■ **Activity**:
Read through the listing below and return only the lines containing "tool".

Data START

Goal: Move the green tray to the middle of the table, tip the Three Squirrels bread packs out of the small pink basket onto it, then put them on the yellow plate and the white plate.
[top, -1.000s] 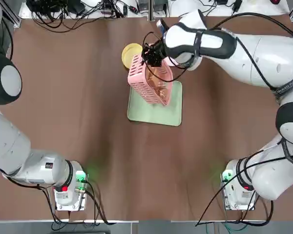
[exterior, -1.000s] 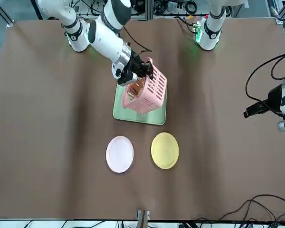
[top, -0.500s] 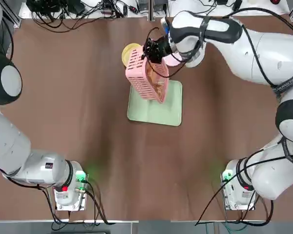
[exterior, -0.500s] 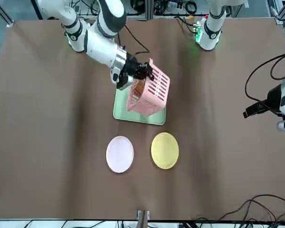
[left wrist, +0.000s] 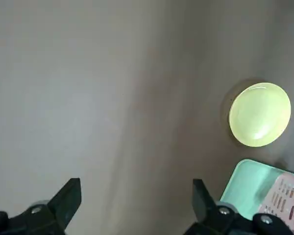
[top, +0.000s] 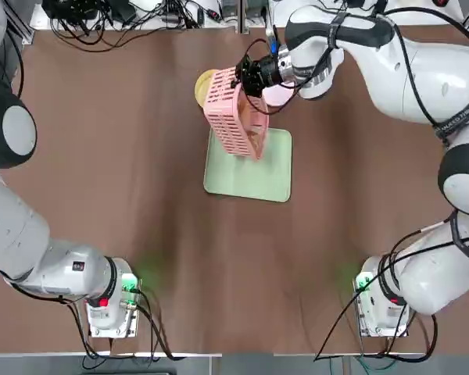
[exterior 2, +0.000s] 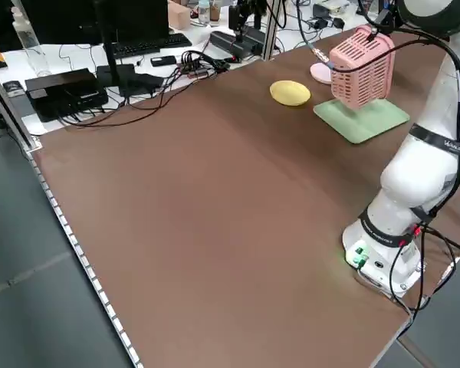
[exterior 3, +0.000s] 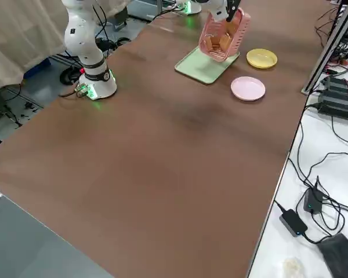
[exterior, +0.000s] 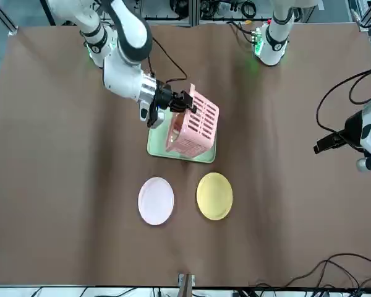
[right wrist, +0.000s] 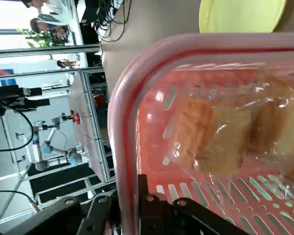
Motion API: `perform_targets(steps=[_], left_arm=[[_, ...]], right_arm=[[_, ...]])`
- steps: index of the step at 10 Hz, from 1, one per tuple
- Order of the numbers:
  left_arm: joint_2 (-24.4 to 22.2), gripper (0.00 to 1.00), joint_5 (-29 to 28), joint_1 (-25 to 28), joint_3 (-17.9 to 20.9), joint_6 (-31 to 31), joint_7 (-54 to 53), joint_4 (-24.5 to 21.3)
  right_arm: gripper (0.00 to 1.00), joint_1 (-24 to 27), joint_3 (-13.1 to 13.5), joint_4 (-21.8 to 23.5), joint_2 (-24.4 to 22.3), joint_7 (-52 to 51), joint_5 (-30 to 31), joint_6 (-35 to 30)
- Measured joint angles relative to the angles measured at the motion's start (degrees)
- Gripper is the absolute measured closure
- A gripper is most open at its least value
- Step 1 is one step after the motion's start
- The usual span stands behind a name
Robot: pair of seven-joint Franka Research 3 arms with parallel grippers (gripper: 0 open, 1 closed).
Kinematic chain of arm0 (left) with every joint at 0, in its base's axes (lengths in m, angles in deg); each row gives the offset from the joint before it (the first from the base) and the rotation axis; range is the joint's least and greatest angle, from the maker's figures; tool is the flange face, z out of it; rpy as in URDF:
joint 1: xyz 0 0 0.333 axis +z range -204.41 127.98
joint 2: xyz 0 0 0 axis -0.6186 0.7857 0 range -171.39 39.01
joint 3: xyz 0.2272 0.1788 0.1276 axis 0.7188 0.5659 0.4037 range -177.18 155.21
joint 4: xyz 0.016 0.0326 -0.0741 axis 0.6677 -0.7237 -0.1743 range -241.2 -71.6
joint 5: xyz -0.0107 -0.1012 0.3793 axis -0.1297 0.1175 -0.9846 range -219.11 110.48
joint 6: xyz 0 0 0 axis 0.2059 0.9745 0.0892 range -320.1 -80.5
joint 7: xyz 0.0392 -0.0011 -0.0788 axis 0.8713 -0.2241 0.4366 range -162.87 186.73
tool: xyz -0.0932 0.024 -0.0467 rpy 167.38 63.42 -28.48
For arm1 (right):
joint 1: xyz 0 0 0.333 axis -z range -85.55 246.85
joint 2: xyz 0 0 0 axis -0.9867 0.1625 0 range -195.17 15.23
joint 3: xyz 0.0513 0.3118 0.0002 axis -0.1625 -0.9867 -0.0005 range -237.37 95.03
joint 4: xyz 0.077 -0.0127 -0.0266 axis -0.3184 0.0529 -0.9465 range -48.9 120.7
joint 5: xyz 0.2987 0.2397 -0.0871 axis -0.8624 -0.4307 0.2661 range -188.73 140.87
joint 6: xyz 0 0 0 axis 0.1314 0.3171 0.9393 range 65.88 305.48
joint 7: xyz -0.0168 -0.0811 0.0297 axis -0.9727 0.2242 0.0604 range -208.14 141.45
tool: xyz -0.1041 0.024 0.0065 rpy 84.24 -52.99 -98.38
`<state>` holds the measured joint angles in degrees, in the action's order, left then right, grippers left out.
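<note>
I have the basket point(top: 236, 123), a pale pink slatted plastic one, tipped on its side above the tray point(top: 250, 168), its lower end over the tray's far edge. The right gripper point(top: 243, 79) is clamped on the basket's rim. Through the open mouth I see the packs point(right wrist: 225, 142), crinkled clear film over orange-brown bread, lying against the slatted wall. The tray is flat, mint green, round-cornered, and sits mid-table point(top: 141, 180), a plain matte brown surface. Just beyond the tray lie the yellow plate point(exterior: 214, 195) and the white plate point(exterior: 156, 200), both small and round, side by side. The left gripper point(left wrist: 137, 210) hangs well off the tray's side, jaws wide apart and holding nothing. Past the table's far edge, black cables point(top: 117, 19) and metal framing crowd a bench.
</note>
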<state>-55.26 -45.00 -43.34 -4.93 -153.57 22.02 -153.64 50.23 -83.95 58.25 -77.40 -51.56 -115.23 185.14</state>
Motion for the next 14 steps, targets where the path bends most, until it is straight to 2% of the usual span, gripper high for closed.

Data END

■ **Answer space**:
Kinematic chain of arm0 (left) with every joint at 0, in its base's axes (lengths in m, angles in deg); each row gives the offset from the joint before it (the first from the base) and the rotation axis; range is the joint's least and greatest angle, from the maker's figures; tool is the flange face, z out of it; rpy as in URDF:
tool: xyz -0.0932 0.024 -0.0467 rpy 167.38 63.42 -28.48
tool: xyz -0.1041 0.024 0.0065 rpy 84.24 -52.99 -98.38

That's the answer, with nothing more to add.